As reported by RNZ’s John Gerrtisen above, the draft (and it’s worth noting it is indeed a draft) was sent to a few teachers for their feedback ahead of its release for consultation next month, but some were so worried by the content they leaked it to their peers. Some science educators have been left wondering “where the science” is in the new curriculum with no mention of physics, chemistry or biology. It was also leaked to Dr Michael Johnston, a senior fellow at the New Zealand Initiative and former associate dean at Victoria University of Wellington’s School of Education. In an opinion piece, Johnston writes that “calling this document a science curriculum is far too generous. It is a blueprint for accelerating the decline of science in New Zealand.” He echoes sentiments expressed by Dr Andrew Rogers, the head of the chemistry at St Peter’s College in Auckland in an opinion piece for the Herald published in June (paywalled) and another, published yesterday (paywalled).

Curriculum writer rubbishes suggestions key subjects would not be taught

The draft proposes that science be taught through five contexts – the earth system, biodiversity, food, energy and water, infectious diseases and “at the cutting edge”. One of the curriculum writers from the University of Waikato, Cathy Buntting, rubbished suggestions key areas like physics and chemistry would not be taught.
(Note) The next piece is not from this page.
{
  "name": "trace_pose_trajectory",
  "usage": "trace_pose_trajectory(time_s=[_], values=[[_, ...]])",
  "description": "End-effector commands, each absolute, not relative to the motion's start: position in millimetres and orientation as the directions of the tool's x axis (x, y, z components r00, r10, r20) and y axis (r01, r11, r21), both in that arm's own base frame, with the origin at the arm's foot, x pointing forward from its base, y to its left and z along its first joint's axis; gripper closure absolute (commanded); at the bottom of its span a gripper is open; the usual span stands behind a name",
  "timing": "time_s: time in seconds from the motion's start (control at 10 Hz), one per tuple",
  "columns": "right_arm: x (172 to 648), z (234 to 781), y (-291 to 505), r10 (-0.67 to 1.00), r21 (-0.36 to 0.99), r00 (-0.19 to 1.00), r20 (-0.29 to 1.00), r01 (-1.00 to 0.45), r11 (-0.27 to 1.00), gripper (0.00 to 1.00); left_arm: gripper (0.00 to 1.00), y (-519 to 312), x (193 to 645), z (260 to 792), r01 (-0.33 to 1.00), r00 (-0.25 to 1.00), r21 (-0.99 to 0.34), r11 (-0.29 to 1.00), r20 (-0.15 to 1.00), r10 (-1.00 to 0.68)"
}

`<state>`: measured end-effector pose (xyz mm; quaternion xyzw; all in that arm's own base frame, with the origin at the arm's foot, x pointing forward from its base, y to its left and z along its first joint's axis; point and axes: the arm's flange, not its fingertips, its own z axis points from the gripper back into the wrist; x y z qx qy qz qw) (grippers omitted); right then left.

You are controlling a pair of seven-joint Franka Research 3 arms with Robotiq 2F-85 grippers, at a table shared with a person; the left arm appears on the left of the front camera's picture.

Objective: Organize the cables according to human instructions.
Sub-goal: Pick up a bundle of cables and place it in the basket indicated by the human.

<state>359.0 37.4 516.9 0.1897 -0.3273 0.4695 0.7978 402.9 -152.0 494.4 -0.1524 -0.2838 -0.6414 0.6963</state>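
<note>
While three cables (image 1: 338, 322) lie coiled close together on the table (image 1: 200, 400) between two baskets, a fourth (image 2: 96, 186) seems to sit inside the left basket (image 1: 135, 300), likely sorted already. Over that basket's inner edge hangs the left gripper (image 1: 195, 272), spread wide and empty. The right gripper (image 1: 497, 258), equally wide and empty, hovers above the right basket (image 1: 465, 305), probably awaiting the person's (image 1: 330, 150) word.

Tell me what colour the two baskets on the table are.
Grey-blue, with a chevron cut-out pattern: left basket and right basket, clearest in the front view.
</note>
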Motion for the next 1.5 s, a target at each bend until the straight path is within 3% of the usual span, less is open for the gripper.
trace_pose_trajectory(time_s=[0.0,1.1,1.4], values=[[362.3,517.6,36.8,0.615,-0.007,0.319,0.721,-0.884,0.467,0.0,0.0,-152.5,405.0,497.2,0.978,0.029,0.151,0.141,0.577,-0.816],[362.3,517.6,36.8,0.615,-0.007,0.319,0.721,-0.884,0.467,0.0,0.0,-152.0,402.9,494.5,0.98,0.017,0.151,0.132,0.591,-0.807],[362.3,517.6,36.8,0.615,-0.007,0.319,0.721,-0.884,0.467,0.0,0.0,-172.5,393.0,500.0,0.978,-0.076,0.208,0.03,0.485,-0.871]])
Speaking to RNZ’s Morning Report yesterday, she said teachers “will be teaching the chemistry and the physics that you need to engage with – the big issues of our time – and in order to engage with the excitement of science and the possibilities that science offers.” As a relevant aside, Newsroom’s Marc Daalder has a report this morning (paywalled) on new polling that shows New Zealanders don’t understand how to fight climate change.
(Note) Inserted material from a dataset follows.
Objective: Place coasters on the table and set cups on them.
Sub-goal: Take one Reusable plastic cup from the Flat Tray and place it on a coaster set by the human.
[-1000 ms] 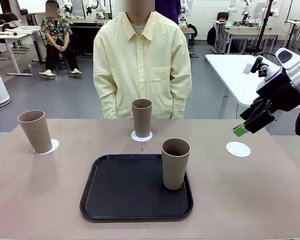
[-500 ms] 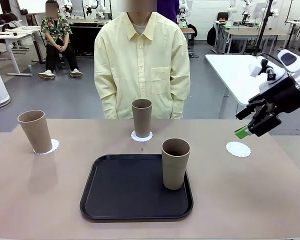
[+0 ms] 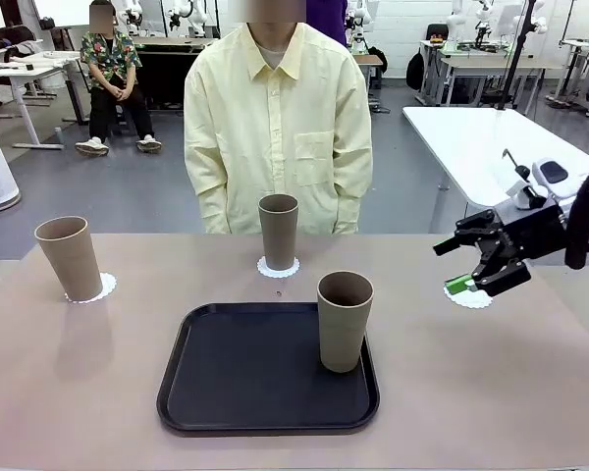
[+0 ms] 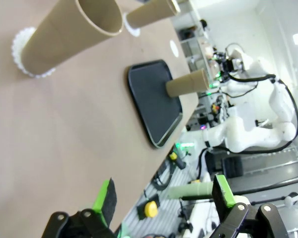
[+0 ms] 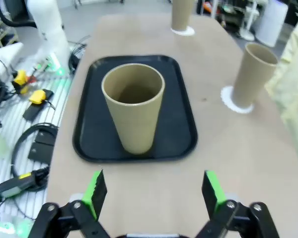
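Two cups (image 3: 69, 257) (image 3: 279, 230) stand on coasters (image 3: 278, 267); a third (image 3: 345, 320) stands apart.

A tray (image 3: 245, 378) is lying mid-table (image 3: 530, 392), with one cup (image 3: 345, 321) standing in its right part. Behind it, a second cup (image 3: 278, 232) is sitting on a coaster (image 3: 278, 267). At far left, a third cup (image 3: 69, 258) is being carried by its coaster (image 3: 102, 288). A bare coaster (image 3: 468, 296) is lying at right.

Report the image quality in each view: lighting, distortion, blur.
Front view: even overhead light, sharp, faint shadows beside the cups. Left wrist view: rolled sideways, wide-angle stretch on the nearest cup, bright background. Right wrist view: tray sharp, green pads slightly soft.
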You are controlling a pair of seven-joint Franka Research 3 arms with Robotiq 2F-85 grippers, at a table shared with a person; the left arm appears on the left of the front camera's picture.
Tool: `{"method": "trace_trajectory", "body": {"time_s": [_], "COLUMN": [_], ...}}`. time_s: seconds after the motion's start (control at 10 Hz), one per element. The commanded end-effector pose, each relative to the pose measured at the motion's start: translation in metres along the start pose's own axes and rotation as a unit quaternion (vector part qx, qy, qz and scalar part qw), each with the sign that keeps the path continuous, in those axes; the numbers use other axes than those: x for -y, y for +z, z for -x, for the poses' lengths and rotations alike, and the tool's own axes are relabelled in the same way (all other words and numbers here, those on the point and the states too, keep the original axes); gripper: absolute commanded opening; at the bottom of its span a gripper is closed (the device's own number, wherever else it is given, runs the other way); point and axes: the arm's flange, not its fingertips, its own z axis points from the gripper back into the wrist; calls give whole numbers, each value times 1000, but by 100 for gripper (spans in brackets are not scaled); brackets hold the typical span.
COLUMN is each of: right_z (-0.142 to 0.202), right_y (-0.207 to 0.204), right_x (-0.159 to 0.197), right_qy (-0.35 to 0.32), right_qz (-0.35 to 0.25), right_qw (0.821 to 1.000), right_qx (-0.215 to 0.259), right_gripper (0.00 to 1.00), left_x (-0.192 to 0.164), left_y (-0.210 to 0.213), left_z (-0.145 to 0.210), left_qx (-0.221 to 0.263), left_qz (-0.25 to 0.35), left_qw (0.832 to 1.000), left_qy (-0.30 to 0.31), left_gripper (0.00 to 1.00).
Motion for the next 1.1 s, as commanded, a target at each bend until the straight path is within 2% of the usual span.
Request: {"method": "trace_trajectory", "body": {"time_s": [0.0, 0.2, 0.3, 0.7, 1.0], "right_z": [21, 32, 23, 28, 40], "right_y": [-18, -37, -23, -26, -51], "right_x": [13, 11, 2, 3, 7], "right_qy": [-10, -7, -14, -16, -4], "right_qz": [-45, -24, -40, -45, -82], "right_qw": [999, 1000, 999, 999, 992], "right_qx": [24, 2, 26, 15, 91], "right_gripper": [100, 100, 100, 100, 100], "left_x": [2, 2, 2, 2, 2], "left_y": [0, 0, 0, 0, 0], "left_z": [0, 0, 0, 0, 0], "left_qx": [-2, -2, -2, -2, -2], "left_qz": [-1, -1, -1, -1, -1], "left_qw": [1000, 1000, 1000, 1000, 1000], "left_qy": [-1, -1, -1, -1, -1], "left_gripper": [100, 100, 100, 100, 100]}}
Just ‘parts of’ new curriculum for the new NCEA Level finalised

The latest debate over the science curriculum comes amid questions about the timing of the rollout of a new NCEA Level 1 curriculum and a number of schools opting out of offering it. Education minister Jan Tinetti confirmed on Q&A over the weekend that just “parts of” the new NCEA Level 1 curriculum have been finalised but that there was still a commitment to rolling it out next year. NCEA is optional in Year 11 (the old fifth form for anyone that doesn’t have kids and did School C). A number of schools have opted out of offering it including Rangitoto College and St Cuthberts. Hobsonville Point Secondary School ditched NCEA Level 1 in its traditional form when it opened around 2015. It’s a fascinating school and if you’re interested, The Detail has a great episode profiling its approach to education. The school’s principal Maurie Abraham, also joined an assistant principal from Christ’s College to discuss why schools were pulling out of offering NCEA Level 1 in June on RNZ’s Nine to Noon.